▶ **What the task asks**:
Return the data below exactly, minus the pictures.

▶ **Data records**:

:::

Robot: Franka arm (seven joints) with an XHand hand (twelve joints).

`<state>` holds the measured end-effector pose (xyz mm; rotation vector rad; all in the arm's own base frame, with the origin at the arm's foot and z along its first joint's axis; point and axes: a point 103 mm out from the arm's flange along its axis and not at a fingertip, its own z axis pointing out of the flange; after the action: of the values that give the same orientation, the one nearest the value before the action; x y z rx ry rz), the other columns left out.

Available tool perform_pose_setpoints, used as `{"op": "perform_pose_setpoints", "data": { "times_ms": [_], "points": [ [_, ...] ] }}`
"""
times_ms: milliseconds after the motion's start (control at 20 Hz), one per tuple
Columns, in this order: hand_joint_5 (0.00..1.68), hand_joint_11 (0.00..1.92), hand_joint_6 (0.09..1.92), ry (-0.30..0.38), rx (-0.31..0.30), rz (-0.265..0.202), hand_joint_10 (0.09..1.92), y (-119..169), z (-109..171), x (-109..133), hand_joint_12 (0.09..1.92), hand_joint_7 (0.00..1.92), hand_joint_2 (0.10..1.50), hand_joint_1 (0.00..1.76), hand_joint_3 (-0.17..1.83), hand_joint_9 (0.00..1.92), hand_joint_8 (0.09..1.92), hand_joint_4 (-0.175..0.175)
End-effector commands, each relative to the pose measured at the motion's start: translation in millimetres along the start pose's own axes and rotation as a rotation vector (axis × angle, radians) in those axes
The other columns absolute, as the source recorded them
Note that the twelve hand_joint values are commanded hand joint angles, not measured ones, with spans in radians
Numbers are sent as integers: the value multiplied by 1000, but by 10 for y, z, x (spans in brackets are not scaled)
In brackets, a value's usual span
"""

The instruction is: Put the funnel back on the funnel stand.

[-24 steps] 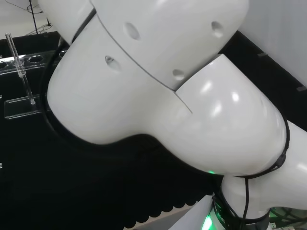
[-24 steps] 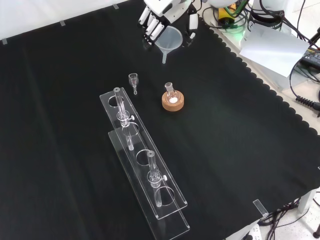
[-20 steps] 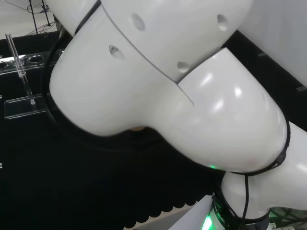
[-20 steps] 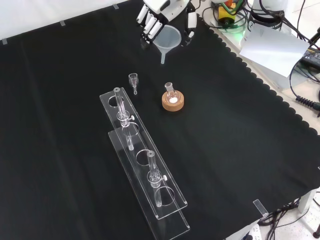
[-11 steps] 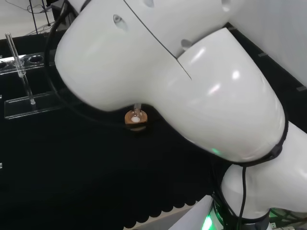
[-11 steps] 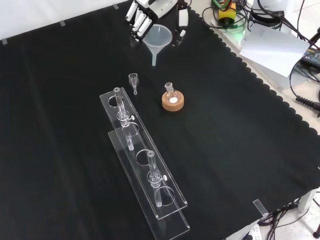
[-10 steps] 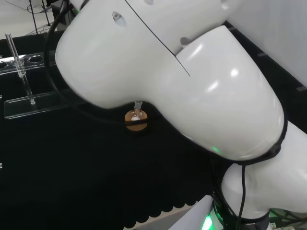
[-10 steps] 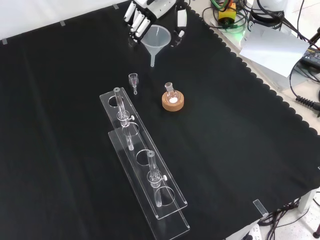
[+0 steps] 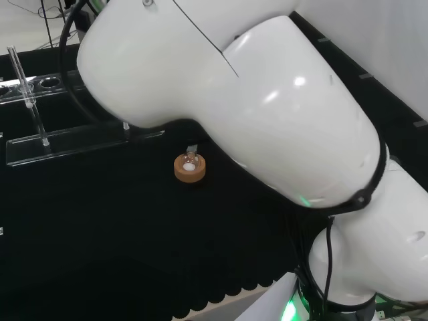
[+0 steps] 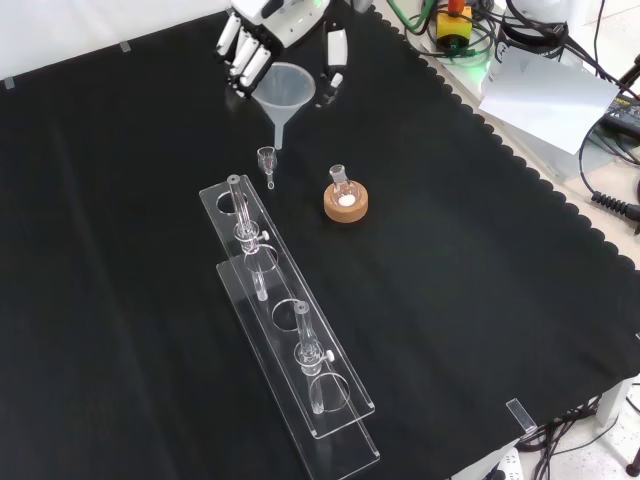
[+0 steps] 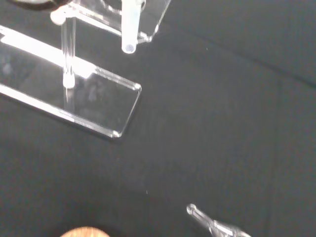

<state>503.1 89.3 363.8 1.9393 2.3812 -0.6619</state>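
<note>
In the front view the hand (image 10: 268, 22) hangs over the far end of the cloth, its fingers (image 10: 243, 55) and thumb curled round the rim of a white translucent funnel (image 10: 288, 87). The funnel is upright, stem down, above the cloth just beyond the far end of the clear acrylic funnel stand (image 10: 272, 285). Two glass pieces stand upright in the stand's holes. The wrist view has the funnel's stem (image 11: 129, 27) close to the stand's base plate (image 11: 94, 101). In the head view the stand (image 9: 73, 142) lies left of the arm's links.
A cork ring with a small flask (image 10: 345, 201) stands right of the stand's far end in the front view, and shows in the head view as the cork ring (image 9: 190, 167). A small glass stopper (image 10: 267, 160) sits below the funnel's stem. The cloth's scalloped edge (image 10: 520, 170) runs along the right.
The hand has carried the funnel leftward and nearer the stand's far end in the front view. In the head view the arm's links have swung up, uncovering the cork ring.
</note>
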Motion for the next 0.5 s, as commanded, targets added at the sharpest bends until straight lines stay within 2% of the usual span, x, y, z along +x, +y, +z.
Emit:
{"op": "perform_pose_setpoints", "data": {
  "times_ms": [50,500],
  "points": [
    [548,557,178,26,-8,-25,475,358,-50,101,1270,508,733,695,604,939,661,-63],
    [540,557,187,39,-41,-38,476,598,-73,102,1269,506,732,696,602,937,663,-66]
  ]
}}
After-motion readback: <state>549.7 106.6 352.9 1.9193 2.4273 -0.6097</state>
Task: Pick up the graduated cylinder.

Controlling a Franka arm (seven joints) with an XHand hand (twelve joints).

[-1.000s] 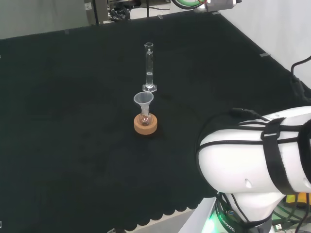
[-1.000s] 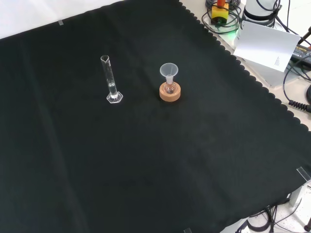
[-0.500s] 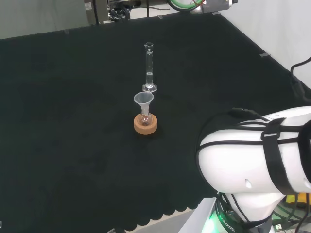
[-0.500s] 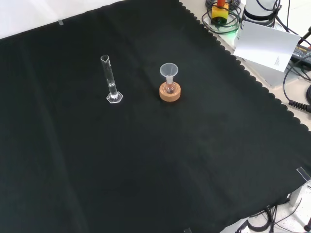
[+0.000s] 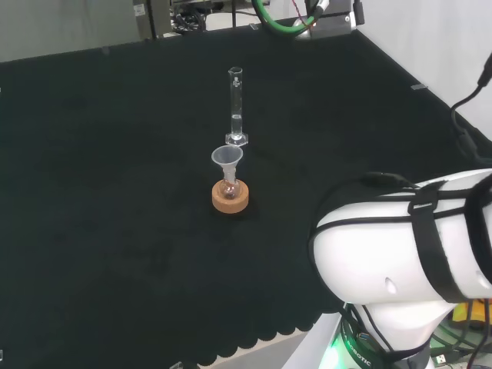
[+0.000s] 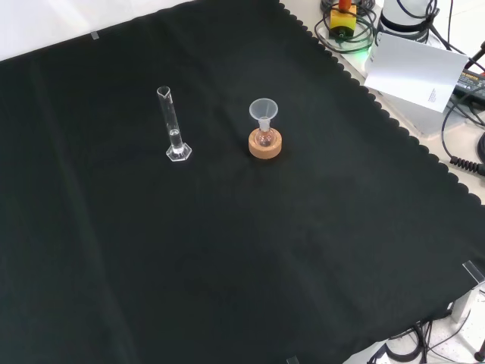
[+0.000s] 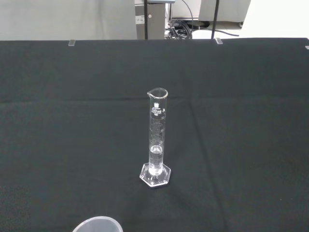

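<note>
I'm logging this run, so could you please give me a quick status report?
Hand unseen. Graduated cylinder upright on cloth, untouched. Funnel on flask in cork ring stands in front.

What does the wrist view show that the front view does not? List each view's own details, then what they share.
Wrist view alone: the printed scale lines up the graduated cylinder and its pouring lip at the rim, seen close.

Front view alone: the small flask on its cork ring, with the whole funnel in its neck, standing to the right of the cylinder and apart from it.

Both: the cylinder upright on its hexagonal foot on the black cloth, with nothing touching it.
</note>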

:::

▶ **Written solution**:
Robot: Franka arm (seven joints) with an XHand hand (twelve joints).

`<state>` holds the measured end-effector pose (xyz mm; rotation vector rad; all in the arm's own base frame, with the origin at the arm's foot and z along its first joint's axis; point and axes: a point 103 mm out from the arm's flange along its axis and not at a fingertip, its own z axis pointing out of the flange; after the action: of the values that give the same orientation, the one nearest the value before the action; x y z rx ry rz), the other columns left out.

Available tool perform_pose_setpoints, used as `{"op": "perform_pose_setpoints", "data": { "times_ms": [_], "points": [ [_, ...] ] }}`
"""
times_ms: milliseconds after the motion's start (control at 20 Hz), one per tuple
Columns, in this order: hand_joint_5 (0.00..1.68), hand_joint_11 (0.00..1.92), hand_joint_6 (0.09..1.92), ry (-0.30..0.38), rx (-0.31..0.30), rz (-0.265..0.202), hand_joint_10 (0.09..1.92), y (-119..169), z (-109..171), x (-109..133), hand_joint_12 (0.09..1.92), hand_joint_7 (0.00..1.92), hand_joint_2 (0.10..1.50), hand_joint_1 (0.00..1.76), hand_joint_3 (-0.17..1.83), hand_joint_9 (0.00..1.92), hand_joint_8 (0.09..1.92), hand_joint_4 (-0.175..0.175)
End-effector commands, each relative to the pose measured at the motion's start: translation in millimetres along the start pose's own axes and rotation as a rotation vector (axis × angle, radians) in those axes
The other columns absolute, as the source recorded them
Note that the twelve hand_joint values are commanded hand joint angles, not measured ones, with spans in radians
Numbers are sent as integers: the value multiplied by 1000, but by 10 for y, z, x (spans in brackets are not scaled)
In brackets, a value's usual span
"""

The instruction is: Put the funnel back on the funnel stand.

[-24 steps] 
[-24 steps] 
[-20 steps] 
[-20 steps] 
[-11 steps] 
[-11 steps] 
[-10 steps] 
[-10 steps] 
[+0 steps] 
[+0 steps] 
[+0 steps] 

<state>503.1 89.3 363.8 1.9393 2.3812 -0.6619</state>
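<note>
In the front view the hand (image 10: 268, 22) hangs over the far end of the cloth, its fingers (image 10: 243, 55) and thumb curled round the rim of a white translucent funnel (image 10: 288, 87). The funnel is upright, stem down, above the cloth just beyond the far end of the clear acrylic funnel stand (image 10: 272, 285). Two glass pieces stand upright in the stand's holes. The wrist view has the funnel's stem (image 11: 129, 27) close to the stand's base plate (image 11: 94, 101). In the head view the stand (image 9: 73, 142) lies left of the arm's links.
A cork ring with a small flask (image 10: 345, 201) stands right of the stand's far end in the front view, and shows in the head view as the cork ring (image 9: 190, 167). A small glass stopper (image 10: 267, 160) sits below the funnel's stem. The cloth's scalloped edge (image 10: 520, 170) runs along the right.
The hand has carried the funnel leftward and nearer the stand's far end in the front view. In the head view the arm's links have swung up, uncovering the cork ring.
</note>
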Motion for the next 0.5 s, as commanded, targets added at the sharpest bends until straight lines stay within 2% of the usual span, x, y, z along +x, +y, +z.
Emit:
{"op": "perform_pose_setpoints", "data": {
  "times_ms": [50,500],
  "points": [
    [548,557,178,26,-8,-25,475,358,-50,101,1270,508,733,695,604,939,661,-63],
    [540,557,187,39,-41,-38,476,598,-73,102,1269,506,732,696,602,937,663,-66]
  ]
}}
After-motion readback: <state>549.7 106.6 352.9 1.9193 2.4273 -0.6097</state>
Task: Pick up the graduated cylinder.

Controlling a Franka arm (seven joints) with an XHand hand (twelve joints).

[-1.000s] 
[-1.000s] 
[-0.500s] 
[-0.500s] 
[+0.000s] 
[+0.000s] 
[+0.000s] 

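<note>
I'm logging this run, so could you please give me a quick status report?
Hand unseen. Graduated cylinder upright on cloth, untouched. Funnel on flask in cork ring stands in front.

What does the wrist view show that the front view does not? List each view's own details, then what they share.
Wrist view alone: the printed scale lines up the graduated cylinder and its pouring lip at the rim, seen close.

Front view alone: the small flask on its cork ring, with the whole funnel in its neck, standing to the right of the cylinder and apart from it.

Both: the cylinder upright on its hexagonal foot on the black cloth, with nothing touching it.
</note>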

No more work remains for this exercise.